Significato, origine, storia
**Annunziato** è un nome di origine italiana, molto legato alla tradizione linguistica del paese ma che ha avuto un uso limitato rispetto ad altri nomi più diffusi. La sua radice è il verbo latino *annuntiare*, “annunciare”, dal quale deriva il sostantivo *annuntiatio* e, in italiano, *annuncio*. L’aggettivo derivato, *annunziato*, indica qualcosa che è stato annunciato o proclamato.
Nel contesto italiano, il nome si è evoluto in diverse forme: *Annunziata* (femminile) e *Annunziato* (maschile). Queste variazioni sono state utilizzate soprattutto nelle regioni del sud Italia, dove la lingua ha subito forti influenze latine e volgari. Sebbene oggi non sia molto comune come nome proprio, è più frequente come cognome, soprattutto in Campania, Basilicata e Calabria.

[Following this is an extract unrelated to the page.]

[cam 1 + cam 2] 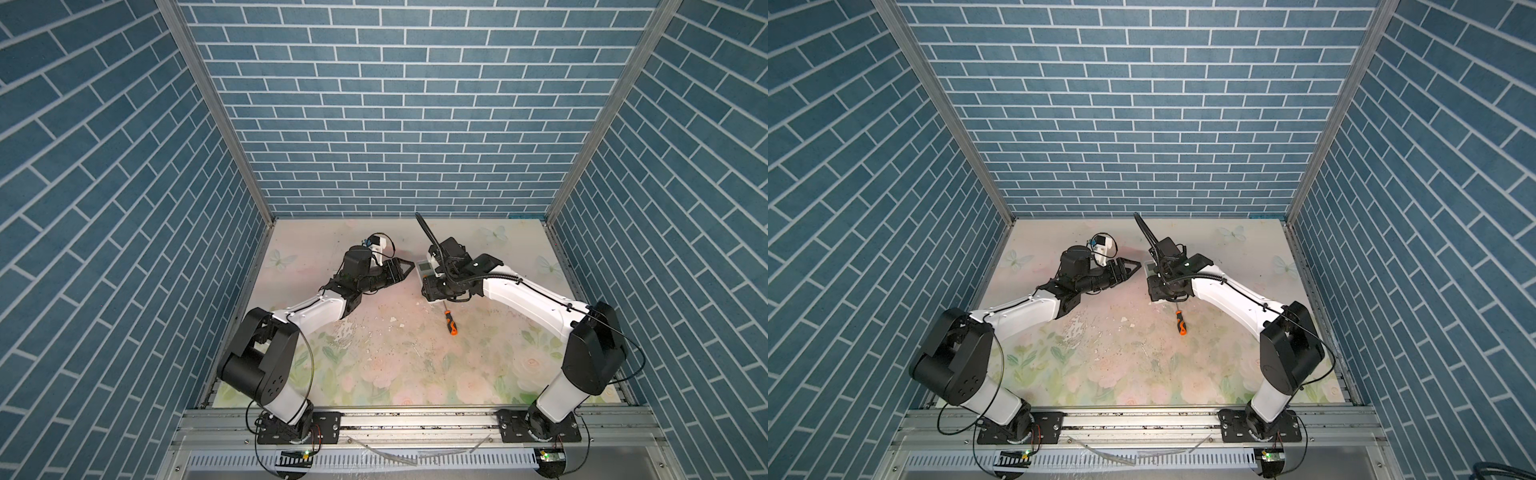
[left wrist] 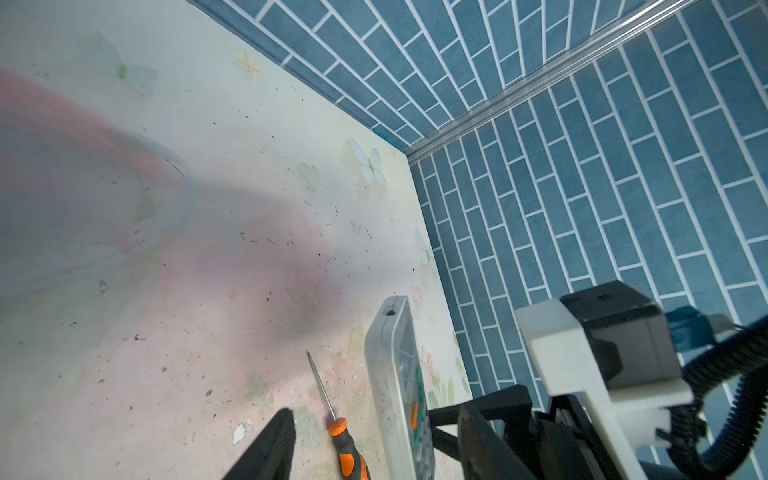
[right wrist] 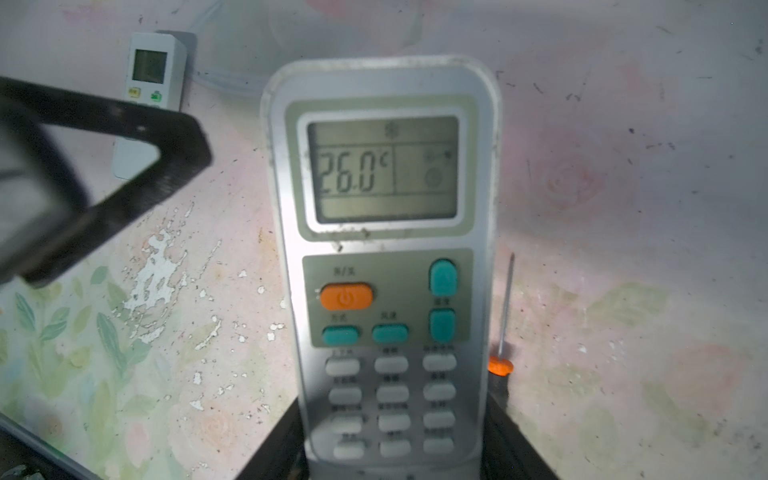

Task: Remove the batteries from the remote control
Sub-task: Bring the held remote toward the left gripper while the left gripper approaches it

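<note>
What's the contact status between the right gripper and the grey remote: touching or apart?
Touching. The right wrist view shows the right gripper with its fingers flush against both side edges of the grey remote at its lower end, no gap.

Left arm [image 1: 316, 309] and right arm [image 1: 528, 299]: white moulded link shells, black cylindrical joint housings [image 1: 259, 357]. Left gripper [image 1: 409, 269]: black triangular open-frame fingers [image 3: 178, 141], white wrist-camera bracket [image 1: 381, 246]. Right arm: black corrugated cable conduit [image 1: 428, 235]. Black screw-fastened base plates [image 1: 328, 426]; thin black cables [image 1: 310, 361].

Right gripper [image 3: 395, 415] clamps the remote control [image 3: 382, 166] between its fingers [image 3: 515, 449]; left gripper [image 1: 406, 268] hovers with jaws apart, one fingertip [image 3: 178, 145] ahead of those fingers, off to one side
</note>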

Storicamente, *Annunziato* è comparso nei registri medievali come un cognome di origine onorifica, legato a famiglie che, per ragioni di rango o di professione, erano associate a riti o eventi che prefiguravano un annuncio importante. È stato usato anche in ambito letterario, in opere del Rinascimento, dove l’autore poteva riferirsi al concetto di “annuncio” in senso più ampio, senza però collegarlo a una festività specifica.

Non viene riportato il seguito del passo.